= WORK INSTRUCTIONS =
If an entry holds a picture, skip the picture but copy everything else exactly.

= INPUT DATA =

■ ■ ■

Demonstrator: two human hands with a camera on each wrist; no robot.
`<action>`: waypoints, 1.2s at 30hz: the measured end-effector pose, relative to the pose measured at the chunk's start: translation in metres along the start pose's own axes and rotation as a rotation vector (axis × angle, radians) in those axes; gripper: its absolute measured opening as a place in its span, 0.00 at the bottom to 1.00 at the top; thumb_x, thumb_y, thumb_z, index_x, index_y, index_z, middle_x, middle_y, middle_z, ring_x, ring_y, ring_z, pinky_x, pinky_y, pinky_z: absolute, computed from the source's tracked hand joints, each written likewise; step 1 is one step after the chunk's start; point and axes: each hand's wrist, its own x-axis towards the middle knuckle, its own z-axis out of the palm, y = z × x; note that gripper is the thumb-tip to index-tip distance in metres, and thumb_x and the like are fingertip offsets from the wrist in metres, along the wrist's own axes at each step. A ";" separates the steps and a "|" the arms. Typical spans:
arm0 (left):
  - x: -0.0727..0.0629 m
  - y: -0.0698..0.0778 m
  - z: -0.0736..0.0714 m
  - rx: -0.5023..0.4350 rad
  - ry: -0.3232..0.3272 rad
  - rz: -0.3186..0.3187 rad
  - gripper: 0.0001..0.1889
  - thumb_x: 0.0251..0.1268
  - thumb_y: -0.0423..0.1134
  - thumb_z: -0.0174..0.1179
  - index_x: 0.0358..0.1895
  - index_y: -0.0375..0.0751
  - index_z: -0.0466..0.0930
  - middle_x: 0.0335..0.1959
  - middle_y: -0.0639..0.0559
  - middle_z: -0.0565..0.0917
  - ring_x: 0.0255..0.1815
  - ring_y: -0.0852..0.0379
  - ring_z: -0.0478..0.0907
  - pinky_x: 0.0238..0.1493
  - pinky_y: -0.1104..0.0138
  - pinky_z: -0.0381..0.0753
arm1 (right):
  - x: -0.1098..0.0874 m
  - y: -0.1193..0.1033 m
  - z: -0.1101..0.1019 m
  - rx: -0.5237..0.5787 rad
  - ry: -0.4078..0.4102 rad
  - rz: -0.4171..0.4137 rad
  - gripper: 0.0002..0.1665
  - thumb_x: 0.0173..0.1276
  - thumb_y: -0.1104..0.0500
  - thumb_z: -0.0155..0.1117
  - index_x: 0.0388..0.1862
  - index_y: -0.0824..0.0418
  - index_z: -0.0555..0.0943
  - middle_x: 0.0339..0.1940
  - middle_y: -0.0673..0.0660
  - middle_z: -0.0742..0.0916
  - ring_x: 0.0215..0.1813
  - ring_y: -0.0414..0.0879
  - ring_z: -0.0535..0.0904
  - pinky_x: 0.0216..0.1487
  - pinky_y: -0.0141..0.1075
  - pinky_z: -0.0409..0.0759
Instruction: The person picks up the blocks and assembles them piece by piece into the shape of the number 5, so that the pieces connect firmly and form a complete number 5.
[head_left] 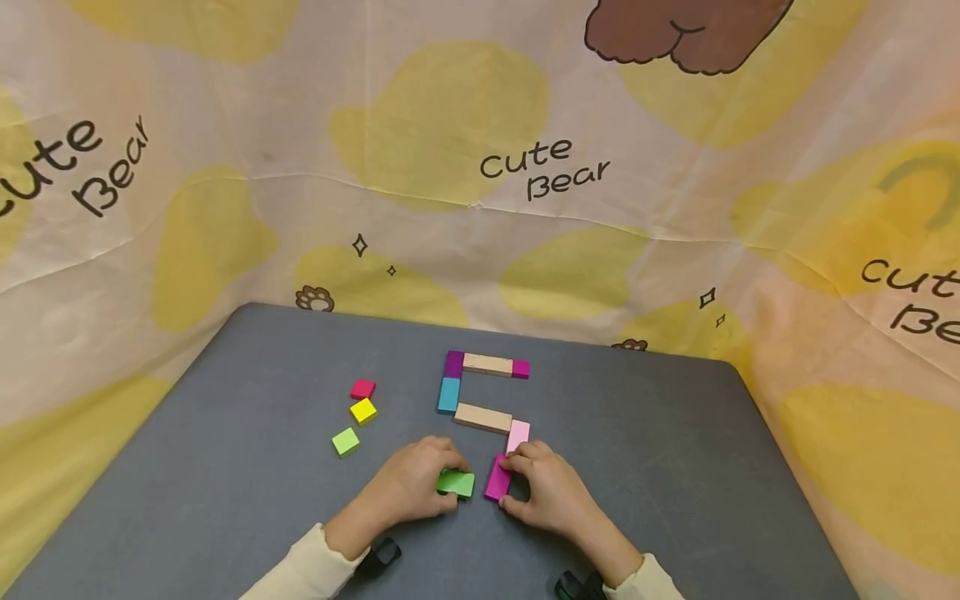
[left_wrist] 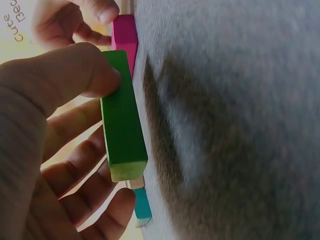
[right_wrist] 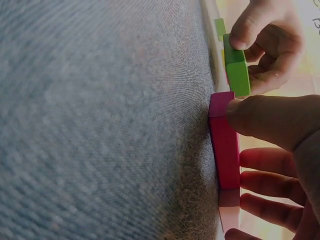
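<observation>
My left hand (head_left: 412, 483) pinches a green block (head_left: 459, 484) between thumb and fingers. In the left wrist view, that green block (left_wrist: 122, 120) appears raised above the table, with a shadow beside it. My right hand (head_left: 551, 492) grips a magenta block (head_left: 497, 481), thumb at its near end; in the right wrist view this magenta block (right_wrist: 226, 150) rests on the table. Its far end adjoins a pale pink block (head_left: 518, 435). From there a bent row continues through a wooden block (head_left: 483, 418), a blue block (head_left: 448, 395), a purple block (head_left: 453, 364), another wooden block (head_left: 487, 364) and a small magenta block (head_left: 521, 369).
Left of the row lie three loose small blocks: a red one (head_left: 363, 389), a yellow one (head_left: 363, 411) and a light green one (head_left: 346, 442). All stand on a dark grey table (head_left: 225, 467). A printed cloth (head_left: 435, 125) hangs behind and along the sides.
</observation>
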 end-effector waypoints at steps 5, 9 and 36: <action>0.001 0.002 0.005 -0.011 -0.011 0.004 0.14 0.46 0.39 0.69 0.41 0.51 0.86 0.35 0.62 0.79 0.35 0.65 0.70 0.32 0.74 0.71 | 0.000 0.000 0.000 0.001 0.007 0.000 0.24 0.46 0.48 0.76 0.42 0.57 0.86 0.33 0.45 0.81 0.40 0.39 0.73 0.42 0.35 0.78; 0.002 0.003 0.009 -0.013 -0.014 0.009 0.15 0.45 0.39 0.69 0.41 0.51 0.86 0.34 0.62 0.79 0.35 0.66 0.69 0.32 0.74 0.70 | 0.000 0.000 0.000 -0.001 0.006 0.002 0.24 0.46 0.48 0.76 0.42 0.57 0.86 0.33 0.45 0.81 0.40 0.39 0.73 0.42 0.35 0.78; 0.007 0.009 0.015 0.067 -0.033 0.004 0.16 0.48 0.43 0.69 0.43 0.50 0.86 0.35 0.61 0.80 0.34 0.66 0.68 0.32 0.73 0.69 | 0.002 -0.001 0.000 -0.012 -0.016 0.017 0.25 0.47 0.46 0.76 0.43 0.57 0.86 0.35 0.46 0.81 0.39 0.38 0.72 0.40 0.34 0.78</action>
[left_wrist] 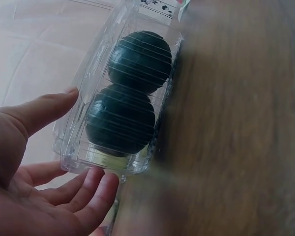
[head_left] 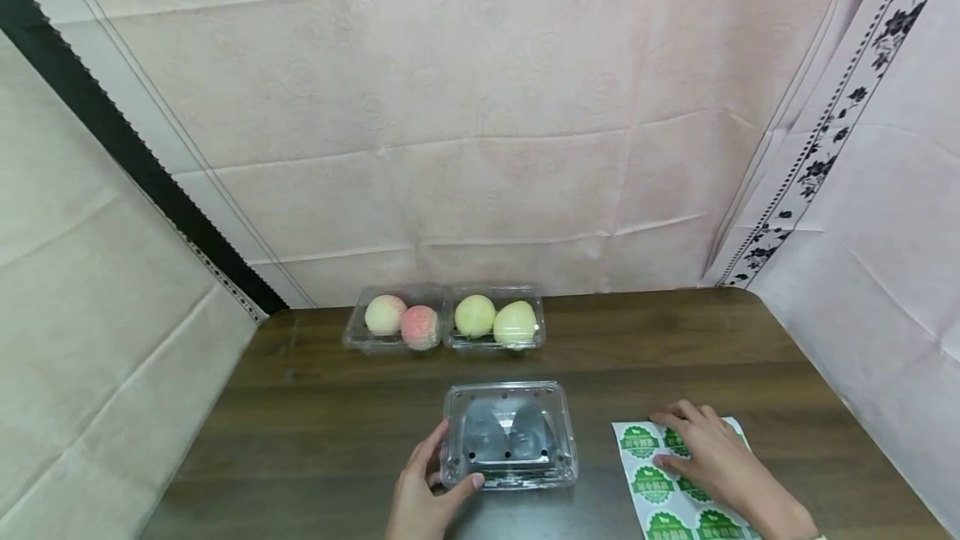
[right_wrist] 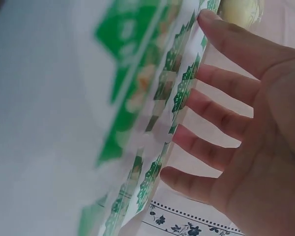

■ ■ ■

= ANSWER SPACE =
Demonstrator: two human hands with a camera on each wrist; no robot.
`<action>`: waypoints, 1.2s at 30hz: the measured end-effector pose, relative to the pose measured at the chunk's start: translation in metres along the start pose's own axes and rotation as a rotation vector (axis × angle, radians) in those axes; gripper: its absolute measured opening as a place in its span, 0.00 at the bottom to 1.00 at the top; thumb_x, thumb_y, thumb_z, index_x, index_y, index_z, middle_x, middle_y, middle_z, ring_x, ring_y, ring_z, pinky_x, pinky_y, pinky_z: absolute, computed from the source's tracked hand joints, each written likewise; step 1 is one step after the chunk's start; point and axes: each hand's wrist, its own x-axis towards the middle knuckle, its own z-axis out of the palm, y = z × x; note that gripper is the thumb-tip to index-tip distance in metres, and thumb_x and the like are fingertip offsets from the wrist in metres, along the wrist's own axes at each step. A ";" separates the steps and a "|" the arms. Typical spans:
arm0 (left):
  - x: -0.0727..0.0629 m
  - y: -0.0698..0.0778 m
  - z: -0.0736..0.0714 m
  - rx: -0.5023..0.4350 rad
  - ry: -0.3232..0.3272 rad
  - rz: -0.3186..0.3187 rad
  - gripper: 0.0001..0.1889
  - thumb_x: 0.0251..0.1268
  - thumb_y: -0.0423..0.1134
  - thumb_z: -0.0174..0.1179
  - index_x: 0.0358..0.1895
  - index_y: -0.0375..0.0751
  - index_z: -0.0466..0.0930
  - middle_x: 0.0335..0.1959
  - middle_y: -0.0639..0.0559
  - middle_z: -0.0565..0.0917
  - ring_x: 0.0255..0.1815
  - ring_y: -0.0852..0.0379
  - ring_z: -0.0478..0.0907
  - pinky_x: 0.0238..0.1493
  - pinky_y: -0.1104..0.0138
  - pinky_z: -0.0381..0.0753
arm1 (right):
  - x: -0.1098..0.0874 m
  - y: -0.1193..0.1033 m
  - z: -0.1101..0.1019 m
  - rx: -0.5237..0.5787 rad
  - ry: -0.4078..0.4102 rad
  - rz: -0.4171..0.4137 rad
  - gripper: 0.0002..0.1665
  - thumb_x: 0.0173..0.1276
  - thumb_y: -0.1104..0.0500
  - thumb_z: -0.0155..0.1117
  - index_x: 0.0388..0.1862
  - index_y: -0.0824..0.0418
  - index_z: -0.0555..0.0943
  - middle_x: 0.0339..0.1940
  - middle_y: -0.0673..0.0660
  - middle_z: -0.0742..0.0916
  - ring_x: 0.0215..0.1813
  - ring_y: -0.0414..0.0879
  - ring_z: -0.0535..0.0904
  - pinky_x: 0.0216..0.1487
  - pinky_y: -0.0141..0.1075
  - pinky_z: -0.0409..0.0759
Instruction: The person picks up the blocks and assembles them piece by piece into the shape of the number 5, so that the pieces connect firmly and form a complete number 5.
[head_left] 
[left_wrist] 
[right_wrist] 
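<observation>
My left hand (head_left: 412, 483) pinches a green block (head_left: 459, 484) between thumb and fingers. In the left wrist view, that green block (left_wrist: 122, 120) appears raised above the table, with a shadow beside it. My right hand (head_left: 551, 492) grips a magenta block (head_left: 497, 481), thumb at its near end; in the right wrist view this magenta block (right_wrist: 226, 150) rests on the table. Its far end adjoins a pale pink block (head_left: 518, 435). From there a bent row continues through a wooden block (head_left: 483, 418), a blue block (head_left: 448, 395), a purple block (head_left: 453, 364), another wooden block (head_left: 487, 364) and a small magenta block (head_left: 521, 369).
Left of the row lie three loose small blocks: a red one (head_left: 363, 389), a yellow one (head_left: 363, 411) and a light green one (head_left: 346, 442). All stand on a dark grey table (head_left: 225, 467). A printed cloth (head_left: 435, 125) hangs behind and along the sides.
</observation>
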 end-effector waypoints at steps 5, 9 and 36: <action>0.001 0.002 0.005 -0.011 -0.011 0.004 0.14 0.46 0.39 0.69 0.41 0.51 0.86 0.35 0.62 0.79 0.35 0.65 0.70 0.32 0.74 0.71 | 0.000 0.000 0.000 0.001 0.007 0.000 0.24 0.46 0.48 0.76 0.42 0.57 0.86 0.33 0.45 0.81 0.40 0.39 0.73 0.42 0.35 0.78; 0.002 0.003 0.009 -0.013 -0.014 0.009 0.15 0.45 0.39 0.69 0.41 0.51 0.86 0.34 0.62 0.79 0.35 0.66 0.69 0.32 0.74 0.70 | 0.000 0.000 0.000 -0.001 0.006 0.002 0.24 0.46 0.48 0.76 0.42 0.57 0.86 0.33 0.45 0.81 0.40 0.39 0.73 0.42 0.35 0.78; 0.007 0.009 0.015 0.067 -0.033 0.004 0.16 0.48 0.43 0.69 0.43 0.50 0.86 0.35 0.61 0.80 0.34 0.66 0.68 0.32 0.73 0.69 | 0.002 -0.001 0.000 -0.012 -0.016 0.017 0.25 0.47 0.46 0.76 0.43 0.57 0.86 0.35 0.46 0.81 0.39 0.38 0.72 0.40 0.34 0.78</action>
[left_wrist] 
[head_left] 
[right_wrist] 

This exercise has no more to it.